Lead Platform Engineer

← Back to portfolio

Scaling • Observability

Scaling Omnichannel Services to 100K Daily Interactions

Messaging is unforgiving—latency spikes translate directly to revenue hits. This is the reference architecture I used at Freshworks to keep WhatsApp, email, SMS, and voice channels reliable as traffic tripled.

Layered Capacity Planning

Instead of planning capacity per microservice, we scope by conversation lane (SMS, WhatsApp, voice). Each lane owns:

  • An autoscaled WebFlux ingress tier with bounded connection pool.
  • Dedicated Kafka partitions tuned for the lane’s throughput distribution.
  • Failover templates that reroute traffic to a warm standby region.

Channel Architecture Map

Each conversation lane has an ingress tier, a buffering tier, and a delivery tier. The following diagram captures the core flow.
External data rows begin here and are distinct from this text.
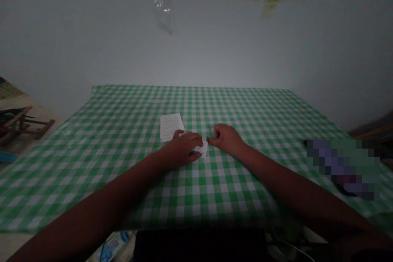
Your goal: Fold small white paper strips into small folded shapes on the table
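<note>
On the green-and-white checked tablecloth, my left hand (pixel 186 148) rests over a small printed slip of paper (pixel 203 150), its fingers bent across the top and its thumb at the lower side. Part of the slip is hidden under that hand. Just to the right is my right hand (pixel 226 137), with its fingers curled in and one digit pointing left towards the slip's edge. Nothing shows in the right hand. A larger printed sheet (pixel 170 126) lies flat beyond my left hand, whose fingers cover or touch its near right corner.
The checked tablecloth (pixel 196 196) reaches back to a grey wall (pixel 196 49) with tape stuck on it. A pixelated dark-edged object (pixel 340 168) lies at the right. A wooden frame (pixel 33 125) stands on the floor at left. A blue-and-white packet (pixel 112 247) is below the table's front edge.
</note>
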Action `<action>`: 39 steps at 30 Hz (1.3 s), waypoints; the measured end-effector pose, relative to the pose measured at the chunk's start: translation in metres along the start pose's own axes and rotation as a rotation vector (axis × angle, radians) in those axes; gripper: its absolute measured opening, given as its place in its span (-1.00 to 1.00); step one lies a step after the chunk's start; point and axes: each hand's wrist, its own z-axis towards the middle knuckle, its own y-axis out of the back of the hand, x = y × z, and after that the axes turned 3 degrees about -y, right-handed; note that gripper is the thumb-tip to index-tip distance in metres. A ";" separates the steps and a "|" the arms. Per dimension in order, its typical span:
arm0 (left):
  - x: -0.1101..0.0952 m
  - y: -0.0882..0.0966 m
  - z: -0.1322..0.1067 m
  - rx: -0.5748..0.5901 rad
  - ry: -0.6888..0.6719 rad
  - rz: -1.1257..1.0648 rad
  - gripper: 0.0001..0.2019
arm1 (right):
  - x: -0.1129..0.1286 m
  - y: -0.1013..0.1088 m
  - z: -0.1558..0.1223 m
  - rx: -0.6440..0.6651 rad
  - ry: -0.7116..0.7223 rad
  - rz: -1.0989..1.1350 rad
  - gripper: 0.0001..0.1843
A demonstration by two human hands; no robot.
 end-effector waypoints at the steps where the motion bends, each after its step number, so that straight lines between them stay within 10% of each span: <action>1: 0.000 0.000 0.000 0.000 -0.002 0.004 -0.75 | 0.000 0.000 -0.001 -0.007 0.003 -0.002 -0.64; 22: 0.001 -0.005 0.001 -0.133 0.082 0.184 -0.78 | -0.001 0.005 -0.007 -0.045 0.078 0.034 -0.93; 29: 0.010 -0.002 -0.001 -0.097 -0.133 0.033 -0.77 | -0.001 0.010 -0.008 0.021 0.167 0.051 -0.94; 39: -0.004 -0.004 0.004 -0.087 0.103 0.255 -0.69 | 0.009 0.009 -0.015 0.137 0.203 0.007 -0.86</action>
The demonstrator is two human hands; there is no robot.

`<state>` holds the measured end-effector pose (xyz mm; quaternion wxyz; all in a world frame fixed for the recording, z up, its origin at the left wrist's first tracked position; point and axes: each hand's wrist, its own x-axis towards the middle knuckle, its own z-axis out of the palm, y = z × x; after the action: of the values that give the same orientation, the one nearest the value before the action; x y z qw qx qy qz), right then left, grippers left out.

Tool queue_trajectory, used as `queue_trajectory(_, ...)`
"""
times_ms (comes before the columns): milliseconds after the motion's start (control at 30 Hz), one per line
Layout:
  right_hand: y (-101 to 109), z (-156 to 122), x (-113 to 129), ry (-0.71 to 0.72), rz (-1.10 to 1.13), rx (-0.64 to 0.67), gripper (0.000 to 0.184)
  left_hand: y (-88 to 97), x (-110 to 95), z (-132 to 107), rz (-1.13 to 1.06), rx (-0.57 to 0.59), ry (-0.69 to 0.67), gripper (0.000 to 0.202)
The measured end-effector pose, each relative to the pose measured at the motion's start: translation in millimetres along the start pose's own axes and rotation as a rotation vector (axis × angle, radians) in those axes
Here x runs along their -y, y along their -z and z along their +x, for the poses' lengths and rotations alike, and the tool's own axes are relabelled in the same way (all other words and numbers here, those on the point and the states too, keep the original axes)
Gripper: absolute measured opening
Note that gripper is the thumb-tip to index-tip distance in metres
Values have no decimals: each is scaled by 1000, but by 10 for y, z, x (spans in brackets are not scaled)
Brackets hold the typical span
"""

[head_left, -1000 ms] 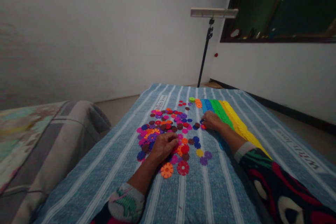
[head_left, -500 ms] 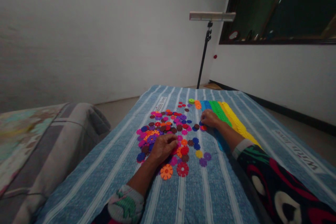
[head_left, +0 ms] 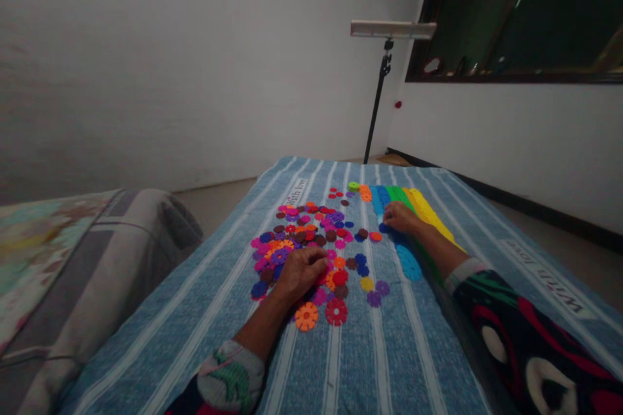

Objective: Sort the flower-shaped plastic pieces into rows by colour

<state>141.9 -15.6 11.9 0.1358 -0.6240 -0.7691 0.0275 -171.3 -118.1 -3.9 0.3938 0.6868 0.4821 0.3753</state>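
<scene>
A heap of small flower-shaped plastic discs (head_left: 311, 240) in purple, red, orange, pink and brown lies on a blue striped blanket (head_left: 389, 350). My left hand (head_left: 302, 270) rests curled on the near side of the heap, fingers bent over discs. My right hand (head_left: 400, 217) lies further out, fingers closed at a dark blue disc beside the blue row (head_left: 396, 233). Rows of sorted discs run side by side: orange (head_left: 365, 193), blue, green (head_left: 398, 194) and yellow (head_left: 428, 211). A single green disc (head_left: 354, 186) lies at the far end.
A folded grey and patterned quilt (head_left: 97, 272) lies to the left of the blanket. A light on a black stand (head_left: 377, 104) rises by the far wall. A dark window (head_left: 525, 13) fills the upper right. Bare floor (head_left: 559, 240) runs along the right wall.
My right hand has moved right, from the loose discs at the heap's edge to the blue row. My left hand has stayed on the heap. The view shifted slightly.
</scene>
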Motion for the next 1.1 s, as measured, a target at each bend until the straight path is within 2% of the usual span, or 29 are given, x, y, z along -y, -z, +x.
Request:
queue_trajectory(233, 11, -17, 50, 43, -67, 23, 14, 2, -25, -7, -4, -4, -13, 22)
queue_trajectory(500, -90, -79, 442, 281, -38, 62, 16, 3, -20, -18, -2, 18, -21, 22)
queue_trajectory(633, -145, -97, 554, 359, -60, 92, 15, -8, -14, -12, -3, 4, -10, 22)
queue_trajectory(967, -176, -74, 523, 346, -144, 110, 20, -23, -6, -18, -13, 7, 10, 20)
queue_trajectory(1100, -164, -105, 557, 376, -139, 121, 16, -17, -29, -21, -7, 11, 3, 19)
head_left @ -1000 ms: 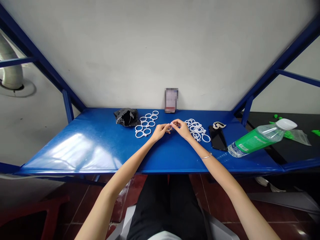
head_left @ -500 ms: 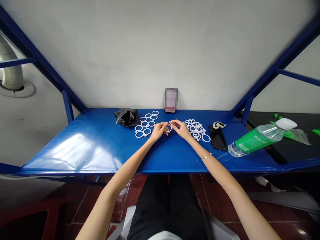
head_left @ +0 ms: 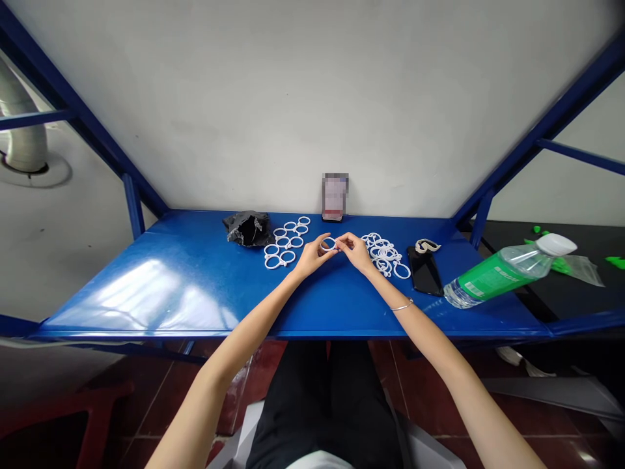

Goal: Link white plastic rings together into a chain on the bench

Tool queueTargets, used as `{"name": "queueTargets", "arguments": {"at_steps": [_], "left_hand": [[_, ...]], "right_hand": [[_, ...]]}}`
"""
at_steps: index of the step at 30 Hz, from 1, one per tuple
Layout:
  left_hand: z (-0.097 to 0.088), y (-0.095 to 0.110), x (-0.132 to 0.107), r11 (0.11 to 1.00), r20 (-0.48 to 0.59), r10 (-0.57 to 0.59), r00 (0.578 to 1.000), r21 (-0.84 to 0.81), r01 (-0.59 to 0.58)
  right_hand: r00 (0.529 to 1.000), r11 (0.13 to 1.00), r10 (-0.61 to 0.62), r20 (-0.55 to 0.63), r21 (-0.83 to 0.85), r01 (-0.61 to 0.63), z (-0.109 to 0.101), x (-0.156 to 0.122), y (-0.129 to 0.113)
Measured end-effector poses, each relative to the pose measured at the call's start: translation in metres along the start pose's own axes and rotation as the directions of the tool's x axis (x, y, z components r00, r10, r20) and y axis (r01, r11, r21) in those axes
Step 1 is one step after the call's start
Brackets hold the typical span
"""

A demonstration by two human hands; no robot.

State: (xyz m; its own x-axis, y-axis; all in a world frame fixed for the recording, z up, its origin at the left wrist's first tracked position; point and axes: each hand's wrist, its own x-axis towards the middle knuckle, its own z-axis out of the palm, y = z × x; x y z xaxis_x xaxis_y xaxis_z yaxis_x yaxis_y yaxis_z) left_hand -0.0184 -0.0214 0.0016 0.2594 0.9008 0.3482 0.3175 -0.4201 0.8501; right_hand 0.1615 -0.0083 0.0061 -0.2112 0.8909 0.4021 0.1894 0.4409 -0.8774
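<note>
Over the middle of the blue table [head_left: 170,286], my left hand [head_left: 312,255] and my right hand [head_left: 356,252] meet, both pinching one small white plastic ring [head_left: 329,245] between their fingertips. Left of my hands, several white rings [head_left: 286,242] lie spread out in rows. Right of my hands lies a heap of several more white rings [head_left: 385,254], close to my right hand.
A crumpled black bag [head_left: 248,228] sits at the back left beside the laid-out rings. A small card [head_left: 334,197] leans on the wall. A black phone [head_left: 424,270], a beige clip [head_left: 428,245] and a lying plastic bottle [head_left: 502,270] are on the right.
My hands have stayed together on the ring, lifting it slightly and turning it so its loop now shows between my fingertips. Nothing else has moved.
</note>
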Motion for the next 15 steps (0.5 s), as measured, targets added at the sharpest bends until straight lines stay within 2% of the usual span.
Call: {"name": "queueTargets", "arguments": {"at_steps": [5, 15], "left_hand": [[-0.0011, 0.0013, 0.0000, 0.998, 0.017, -0.036, 0.999, -0.055, 0.037], [-0.0013, 0.0044, -0.0003, 0.998, 0.001, -0.050, 0.999, -0.042, 0.050]], "right_hand": [[1.000, 1.000, -0.002, 0.001, -0.014, 0.002, 0.0005, -0.0004, 0.0010], [0.999, 1.000, -0.027, 0.027, -0.011, 0.027, 0.0001, 0.0000, -0.0028]]}}
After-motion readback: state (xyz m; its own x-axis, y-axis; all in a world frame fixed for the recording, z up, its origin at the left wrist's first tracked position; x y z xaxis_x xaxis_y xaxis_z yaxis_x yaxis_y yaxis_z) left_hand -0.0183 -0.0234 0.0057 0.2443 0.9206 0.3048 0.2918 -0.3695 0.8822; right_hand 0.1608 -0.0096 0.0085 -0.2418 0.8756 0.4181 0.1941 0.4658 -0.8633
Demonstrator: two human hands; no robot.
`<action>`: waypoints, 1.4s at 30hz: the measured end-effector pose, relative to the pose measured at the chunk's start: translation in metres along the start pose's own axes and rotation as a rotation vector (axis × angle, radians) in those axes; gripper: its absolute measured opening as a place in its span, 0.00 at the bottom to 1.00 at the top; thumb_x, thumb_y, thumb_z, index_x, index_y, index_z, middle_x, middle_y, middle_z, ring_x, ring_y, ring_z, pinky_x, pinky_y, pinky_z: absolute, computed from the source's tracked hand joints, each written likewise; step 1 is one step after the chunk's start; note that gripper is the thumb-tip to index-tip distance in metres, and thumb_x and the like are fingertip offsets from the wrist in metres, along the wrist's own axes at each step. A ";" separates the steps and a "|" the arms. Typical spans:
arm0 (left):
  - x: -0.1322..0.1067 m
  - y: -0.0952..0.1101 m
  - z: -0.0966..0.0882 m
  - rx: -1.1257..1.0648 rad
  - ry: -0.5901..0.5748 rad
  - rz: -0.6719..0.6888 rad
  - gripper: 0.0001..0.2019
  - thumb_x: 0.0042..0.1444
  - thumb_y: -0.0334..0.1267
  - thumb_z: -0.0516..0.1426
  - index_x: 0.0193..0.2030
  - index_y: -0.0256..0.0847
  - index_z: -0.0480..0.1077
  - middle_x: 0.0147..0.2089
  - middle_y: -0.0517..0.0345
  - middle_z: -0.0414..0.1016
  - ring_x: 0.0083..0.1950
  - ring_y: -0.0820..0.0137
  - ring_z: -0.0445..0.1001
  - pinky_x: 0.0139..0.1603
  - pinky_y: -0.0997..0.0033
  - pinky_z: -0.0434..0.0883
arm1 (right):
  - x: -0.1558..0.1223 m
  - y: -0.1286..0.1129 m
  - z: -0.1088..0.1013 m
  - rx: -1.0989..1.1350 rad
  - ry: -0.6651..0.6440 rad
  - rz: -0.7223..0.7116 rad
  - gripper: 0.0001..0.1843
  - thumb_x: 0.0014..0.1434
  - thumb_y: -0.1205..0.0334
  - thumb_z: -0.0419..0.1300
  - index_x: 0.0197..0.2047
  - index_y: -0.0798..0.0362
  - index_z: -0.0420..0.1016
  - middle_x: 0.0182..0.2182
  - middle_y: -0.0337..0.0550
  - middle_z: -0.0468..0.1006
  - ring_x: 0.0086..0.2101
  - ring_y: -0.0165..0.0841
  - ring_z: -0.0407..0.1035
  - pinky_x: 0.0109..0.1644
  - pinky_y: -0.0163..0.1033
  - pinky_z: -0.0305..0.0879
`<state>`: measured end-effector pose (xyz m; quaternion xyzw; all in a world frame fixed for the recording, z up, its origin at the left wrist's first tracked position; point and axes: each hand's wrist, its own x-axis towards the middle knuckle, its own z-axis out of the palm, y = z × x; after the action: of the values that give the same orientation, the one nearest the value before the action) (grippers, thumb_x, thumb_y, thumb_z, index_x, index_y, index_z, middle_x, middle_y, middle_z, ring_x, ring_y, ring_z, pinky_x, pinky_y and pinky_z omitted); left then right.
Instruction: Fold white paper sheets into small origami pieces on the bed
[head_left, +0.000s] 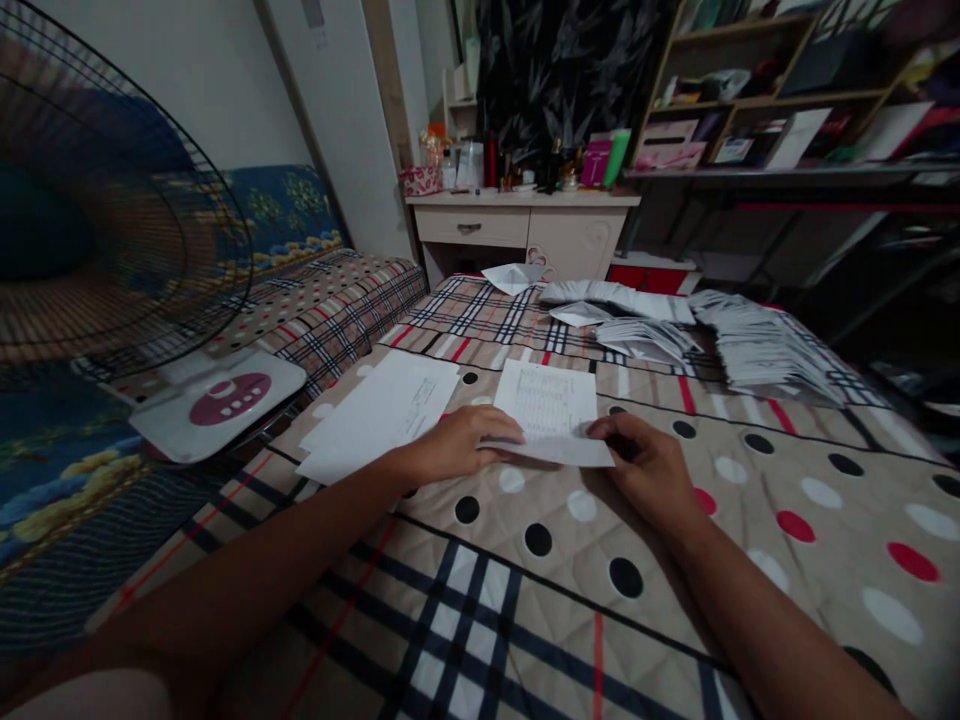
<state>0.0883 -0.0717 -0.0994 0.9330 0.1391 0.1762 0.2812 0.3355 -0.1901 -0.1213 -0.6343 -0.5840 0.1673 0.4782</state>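
The left hand (pixel 474 440) and right hand (pixel 646 462) each hold one end of a sheet's (pixel 544 395) folded near edge, fingers curled nearly closed. The sheet lies on the bed (pixel 645 660) between them: white, printed with a table, its flap blank. Loose papers (pixel 379 405) lie left; folded stacks (pixel 765 345) lie beyond. Behind, the desk's (pixel 566 240) drawer (pixel 435 225) is closed. Shelf (pixel 772 101) compartments contain boxes (pixel 799 138).

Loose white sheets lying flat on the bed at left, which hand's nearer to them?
Left. The left hand is just right of the loose white sheets; the right hand is farther right, at the far end of the folded printed sheet.
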 end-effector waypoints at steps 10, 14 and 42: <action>0.048 -0.022 0.012 -0.179 0.364 -0.540 0.10 0.49 0.38 0.64 0.36 0.35 0.79 0.33 0.54 0.80 0.34 0.65 0.76 0.36 0.69 0.70 | 0.015 0.015 0.003 -0.127 0.147 0.224 0.08 0.52 0.56 0.60 0.28 0.52 0.71 0.22 0.40 0.75 0.25 0.35 0.69 0.32 0.39 0.62; 0.059 -0.023 0.011 0.259 0.322 -0.593 0.10 0.49 0.42 0.65 0.34 0.38 0.79 0.36 0.52 0.77 0.35 0.64 0.74 0.37 0.67 0.68 | 0.026 0.013 0.005 -0.436 0.179 0.206 0.07 0.50 0.59 0.59 0.28 0.53 0.76 0.28 0.46 0.79 0.30 0.39 0.71 0.33 0.40 0.60; 0.061 -0.022 0.031 -0.669 0.616 -0.466 0.15 0.46 0.48 0.66 0.30 0.36 0.75 0.30 0.59 0.76 0.32 0.71 0.72 0.34 0.74 0.68 | 0.028 0.016 0.004 0.430 0.367 0.321 0.18 0.45 0.49 0.69 0.33 0.53 0.73 0.26 0.37 0.74 0.26 0.30 0.65 0.28 0.35 0.60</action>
<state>0.1520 -0.0473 -0.1214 0.6410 0.3557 0.4106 0.5422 0.3493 -0.1608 -0.1260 -0.6223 -0.3316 0.2432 0.6661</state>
Ingress WebFlux Gateway Buffering Kafka + Redis Delivery Channel Adapters Observability & Control Plane Grafana dashboards • Jenkins canary • PagerDuty
Each lane owns ingress, buffering, and delivery tiers backed by a shared control plane.

Back-pressure Everywhere

Spring WebFlux gives us a reactive backbone, but the magic happens when we propagate demand signals end-to-end:

  1. Apply rate-aware batching before calling third-party APIs.
  2. Emit custom Micrometer meters for queue depth and consumer lag, surfacing them in Grafana.
  3. Wire Jenkins canary jobs to watch these meters during deploy and auto-roll back when SLOs degrade.

Design Tenets

We describe every channel lane using four tenets:

  • Isolation: noisy neighbors can’t impact other lanes.
  • Observability: SLOs and budget alerts exist before GA.
  • Automatability: deployments + rollbacks require a single Jenkins job.
  • Compliance: data residency settings per lane (EU-only, US-only).

Runbook Snapshot

Our runbook includes pre-built flows for:

  1. Fast-draining a Kafka partition when consumer lag exceeds thresholds.
  2. Switching traffic to a warm region and rehydrating Redis caches.
  3. Automated post-mortem collection (logs, traces, dashboards).

Observability Guardrails

Engineering teams get a single Grafana dashboard with four tiles: ingestion latency, downstream success, queue depth, and error budget burn. Every tile maps to PagerDuty policies so on-call responders have consistent triggers.

Bonus: pair the dashboard with synthetic monitors to replay common journeys (OTP, ticket assignments) every minute.

Results

The platform now handles 100K+ daily interactions with sub-100 ms latency and a 20% lift in engagement. Teams deploy 2–3 times per day because the guardrails make regressions obvious.

  • p99 response time: 95 ms during peak events.
  • Error budget burn reduced by 35% quarter over quarter.
  • Time-to-detect (TTD) for channel regressions under 3 minutes.